Python Bindings¶
zfp 0.5.5 adds zfPy: Python bindings that allow compressing and decompressing NumPy integer and floating-point arrays. The zfPy implementation is based on Cython and requires both NumPy and Cython to be installed. Currently, zfPy supports only serial execution.
The zfPy API is limited to two functions, for compression and decompression, which are described below.
Compression¶
- zfpy.compress_numpy(arr, tolerance=-1, rate=-1, precision=-1, write_header=True)¶
Compress NumPy array, arr, and return a compressed byte stream. The non-expert compression mode is selected by setting one of tolerance, rate, or precision. If none of these arguments is specified, then reversible mode is used. By default, a header that encodes array shape and scalar type as well as compression parameters is prepended, which can be omitted by setting write_header to False. If this function fails for any reason, an exception is thrown.
zfPy compression currently requires a NumPy array
(ndarray)
populated with the data to be compressed. The array metadata (i.e.,
shape, strides, and scalar type) are used to automatically populate the
zfp_field
structure passed to zfp_compress()
. By default,
all that is required to be passed to the compression function is the
NumPy array; this will result in a stream that includes a header and is
losslessly compressed using the reversible mode.
For example:
import zfpy
import numpy as np
my_array = np.arange(1, 20)
compressed_data = zfpy.compress_numpy(my_array)
decompressed_array = zfpy.decompress_numpy(compressed_data)
# confirm lossless compression/decompression
np.testing.assert_array_equal(my_array, decompressed_array)
Using the fixed-accuracy, fixed-rate, or fixed-precision modes simply requires setting one of the tolerance, rate, or precision arguments, respectively. For example:
compressed_data = zfpy.compress_numpy(my_array, tolerance=1e-3)

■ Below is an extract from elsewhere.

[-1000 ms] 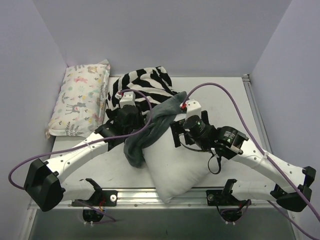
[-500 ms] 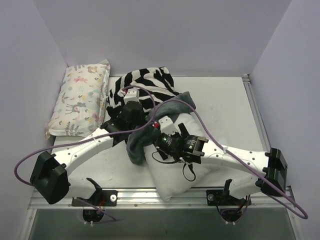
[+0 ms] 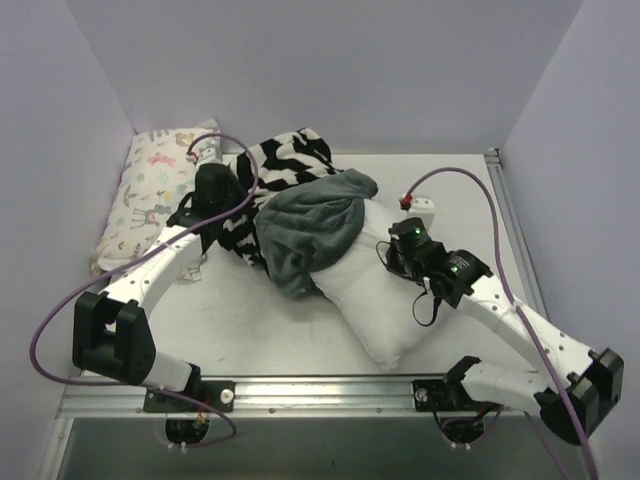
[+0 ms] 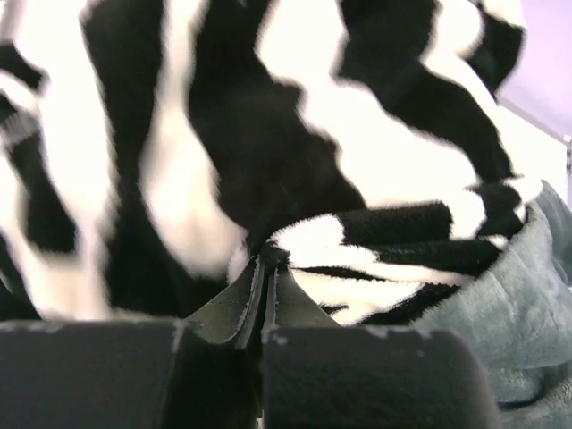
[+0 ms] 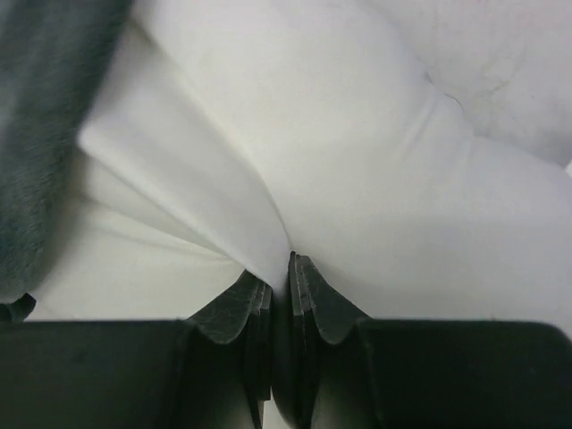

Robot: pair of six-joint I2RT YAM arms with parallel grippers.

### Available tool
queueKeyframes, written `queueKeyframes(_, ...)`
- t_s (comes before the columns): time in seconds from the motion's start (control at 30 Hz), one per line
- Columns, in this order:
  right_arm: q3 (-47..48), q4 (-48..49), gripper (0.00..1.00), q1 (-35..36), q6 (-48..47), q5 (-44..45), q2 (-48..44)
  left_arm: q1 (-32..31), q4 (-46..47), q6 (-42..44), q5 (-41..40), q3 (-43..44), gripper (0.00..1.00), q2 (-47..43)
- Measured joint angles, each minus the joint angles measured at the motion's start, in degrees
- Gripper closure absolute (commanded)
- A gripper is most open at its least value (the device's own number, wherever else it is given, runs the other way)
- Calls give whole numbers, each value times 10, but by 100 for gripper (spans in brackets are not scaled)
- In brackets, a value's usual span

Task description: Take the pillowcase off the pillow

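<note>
The pillowcase point(image 3: 300, 165), zebra-striped outside and grey-teal inside point(image 3: 312, 225), lies bunched over the far end of the white pillow point(image 3: 375, 300), which stretches diagonally toward the near edge. My left gripper point(image 3: 232, 205) sits at the pillowcase's left side; in the left wrist view its jaws point(image 4: 265, 259) are shut on a fold of the striped pillowcase point(image 4: 375, 152). My right gripper point(image 3: 392, 252) presses on the pillow's right side; in the right wrist view its jaws point(image 5: 284, 261) are shut, pinching a fold of the pillow point(image 5: 357, 134). The grey-teal fabric point(image 5: 45, 116) shows at that view's left.
A smaller pastel animal-print pillow point(image 3: 150, 195) lies along the left wall. Purple cables loop over both arms. A metal rail point(image 3: 330, 390) runs along the table's near edge, and walls close in the left, back and right.
Both grippers have shut, the left on the pillowcase, the right on the pillow. The left arm pulled the pillowcase left and back; the right arm drew the pillow right, exposing more white pillow.
</note>
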Motion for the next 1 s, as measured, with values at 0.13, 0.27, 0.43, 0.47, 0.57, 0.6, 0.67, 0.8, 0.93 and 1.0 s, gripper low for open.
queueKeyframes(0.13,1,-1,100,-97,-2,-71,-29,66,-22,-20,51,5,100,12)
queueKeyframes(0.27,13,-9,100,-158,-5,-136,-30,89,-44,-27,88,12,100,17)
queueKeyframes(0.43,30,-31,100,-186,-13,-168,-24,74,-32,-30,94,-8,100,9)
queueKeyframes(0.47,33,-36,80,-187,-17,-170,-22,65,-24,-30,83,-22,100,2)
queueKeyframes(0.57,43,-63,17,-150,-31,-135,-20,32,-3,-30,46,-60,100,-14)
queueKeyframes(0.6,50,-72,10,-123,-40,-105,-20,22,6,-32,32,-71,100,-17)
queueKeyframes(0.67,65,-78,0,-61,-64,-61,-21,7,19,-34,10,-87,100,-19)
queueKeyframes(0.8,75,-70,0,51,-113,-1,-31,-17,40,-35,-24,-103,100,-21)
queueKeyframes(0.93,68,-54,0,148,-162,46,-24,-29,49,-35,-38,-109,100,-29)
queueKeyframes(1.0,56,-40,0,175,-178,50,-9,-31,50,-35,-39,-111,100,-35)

decompressed_array = zfpy.decompress_numpy(compressed_data)
# Note the change from "equal" to "allclose" due to the lossy compression
np.testing.assert_allclose(my_array, decompressed_array, atol=1e-3)
Since NumPy arrays are C-ordered by default (i.e., the rightmost index
varies fastest) and zfp_compress()
assumes Fortran ordering
(i.e., the leftmost index varies fastest), compress_numpy()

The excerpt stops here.